Extract only the first line of the listing and every line after it up to and including the one with "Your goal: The". Omit the pictures.

Supplied information Block Start

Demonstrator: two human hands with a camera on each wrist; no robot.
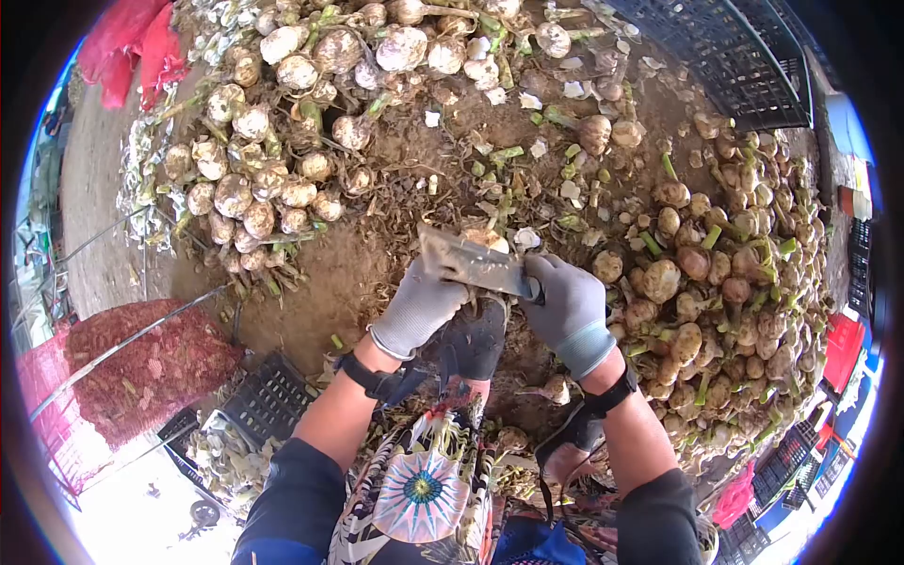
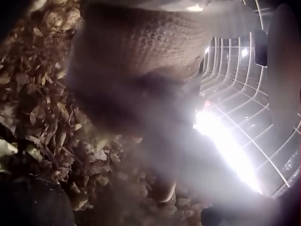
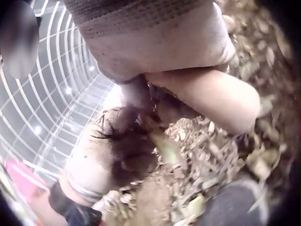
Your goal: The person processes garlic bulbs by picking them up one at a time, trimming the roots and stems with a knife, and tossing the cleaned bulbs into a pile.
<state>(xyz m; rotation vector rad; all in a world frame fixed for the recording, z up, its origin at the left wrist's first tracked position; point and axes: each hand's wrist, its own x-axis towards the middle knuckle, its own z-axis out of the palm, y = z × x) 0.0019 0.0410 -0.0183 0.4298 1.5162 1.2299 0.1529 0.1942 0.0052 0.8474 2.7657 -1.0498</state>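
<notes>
My gloved right hand (image 1: 568, 306) grips the dark handle of a cleaver (image 1: 476, 264), its broad, dirt-smeared blade reaching left across the front of my left hand. The gloved left hand (image 1: 421, 306) holds a garlic bulb (image 1: 488, 239), which shows just beyond the blade's far edge; the blade hides most of those fingers. In the right wrist view the left glove (image 3: 101, 146) is curled beside a greenish stem (image 3: 167, 148), with the right glove (image 3: 160, 52) above. The left wrist view is blurred, showing mainly the left glove (image 2: 146, 42).
Garlic bulbs with long stems (image 1: 259, 193) lie piled at the left and far side. A large heap of trimmed garlic (image 1: 716, 273) covers the right. Black crates (image 1: 744, 66) stand at the far right, and a red mesh sack (image 1: 151, 363) sits left. Cut stem pieces litter the soil.
</notes>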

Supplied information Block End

Answer for this exercise.
Demonstrator: two human hands with a camera on each wrist; no robot.
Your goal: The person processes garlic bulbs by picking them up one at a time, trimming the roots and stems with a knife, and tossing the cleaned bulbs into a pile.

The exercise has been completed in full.